====== RECORDED DATA
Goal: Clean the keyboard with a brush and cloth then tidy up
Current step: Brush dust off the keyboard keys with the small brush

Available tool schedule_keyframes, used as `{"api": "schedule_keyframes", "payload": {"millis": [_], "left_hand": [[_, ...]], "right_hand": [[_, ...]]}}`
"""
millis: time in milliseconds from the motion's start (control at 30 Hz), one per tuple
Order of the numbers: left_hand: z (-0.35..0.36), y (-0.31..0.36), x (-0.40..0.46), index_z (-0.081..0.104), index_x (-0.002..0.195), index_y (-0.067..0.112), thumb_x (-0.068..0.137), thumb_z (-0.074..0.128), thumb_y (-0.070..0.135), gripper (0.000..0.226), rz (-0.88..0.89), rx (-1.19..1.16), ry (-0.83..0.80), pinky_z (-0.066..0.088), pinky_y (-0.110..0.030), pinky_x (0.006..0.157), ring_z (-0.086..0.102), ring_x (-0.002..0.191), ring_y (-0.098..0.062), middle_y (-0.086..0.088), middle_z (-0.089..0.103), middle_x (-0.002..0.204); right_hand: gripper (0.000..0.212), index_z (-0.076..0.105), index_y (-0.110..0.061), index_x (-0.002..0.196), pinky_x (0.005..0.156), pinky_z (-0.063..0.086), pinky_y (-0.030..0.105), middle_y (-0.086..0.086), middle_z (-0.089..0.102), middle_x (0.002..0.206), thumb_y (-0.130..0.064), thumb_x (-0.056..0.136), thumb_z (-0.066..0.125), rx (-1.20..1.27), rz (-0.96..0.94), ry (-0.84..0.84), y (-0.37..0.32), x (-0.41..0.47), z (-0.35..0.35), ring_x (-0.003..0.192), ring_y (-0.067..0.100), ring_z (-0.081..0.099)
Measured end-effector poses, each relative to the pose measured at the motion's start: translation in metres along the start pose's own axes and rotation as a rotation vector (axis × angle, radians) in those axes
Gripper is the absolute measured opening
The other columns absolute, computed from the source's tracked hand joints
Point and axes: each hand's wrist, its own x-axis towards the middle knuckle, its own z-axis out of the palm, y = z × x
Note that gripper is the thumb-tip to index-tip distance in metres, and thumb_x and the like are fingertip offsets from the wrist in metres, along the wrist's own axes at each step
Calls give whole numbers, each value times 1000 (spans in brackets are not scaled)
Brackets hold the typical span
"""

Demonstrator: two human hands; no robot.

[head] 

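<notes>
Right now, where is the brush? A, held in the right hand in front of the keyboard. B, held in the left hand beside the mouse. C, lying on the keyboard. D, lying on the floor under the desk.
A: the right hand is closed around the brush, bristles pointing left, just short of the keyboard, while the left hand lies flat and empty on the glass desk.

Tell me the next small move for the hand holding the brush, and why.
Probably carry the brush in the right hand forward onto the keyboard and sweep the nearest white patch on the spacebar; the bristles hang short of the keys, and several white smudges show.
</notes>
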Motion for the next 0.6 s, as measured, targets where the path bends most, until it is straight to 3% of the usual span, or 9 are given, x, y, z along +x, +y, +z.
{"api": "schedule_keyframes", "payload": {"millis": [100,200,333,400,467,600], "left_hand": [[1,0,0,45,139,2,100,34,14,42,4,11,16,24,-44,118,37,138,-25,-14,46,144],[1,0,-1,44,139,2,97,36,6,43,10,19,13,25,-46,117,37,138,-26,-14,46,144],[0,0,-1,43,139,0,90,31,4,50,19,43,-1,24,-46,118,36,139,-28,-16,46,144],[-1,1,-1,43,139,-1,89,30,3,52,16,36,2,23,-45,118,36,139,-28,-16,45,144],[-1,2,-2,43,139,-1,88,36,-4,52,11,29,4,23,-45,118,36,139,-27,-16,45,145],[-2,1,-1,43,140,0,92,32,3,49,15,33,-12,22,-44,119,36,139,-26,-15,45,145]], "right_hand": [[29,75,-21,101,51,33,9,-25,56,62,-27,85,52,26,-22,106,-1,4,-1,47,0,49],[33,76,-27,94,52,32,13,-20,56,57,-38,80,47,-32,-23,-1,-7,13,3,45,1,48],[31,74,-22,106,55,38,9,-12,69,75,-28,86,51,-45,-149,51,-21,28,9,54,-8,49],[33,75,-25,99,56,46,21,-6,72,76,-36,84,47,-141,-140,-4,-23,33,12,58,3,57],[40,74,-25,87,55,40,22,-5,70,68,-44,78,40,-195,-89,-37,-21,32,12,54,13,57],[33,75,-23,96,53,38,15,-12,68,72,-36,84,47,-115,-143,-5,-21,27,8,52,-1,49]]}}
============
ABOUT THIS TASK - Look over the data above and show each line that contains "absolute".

EXPECTED ANSWER -
Gripper is the absolute measured opening
The other columns absolute, computed from the source's tracked hand joints

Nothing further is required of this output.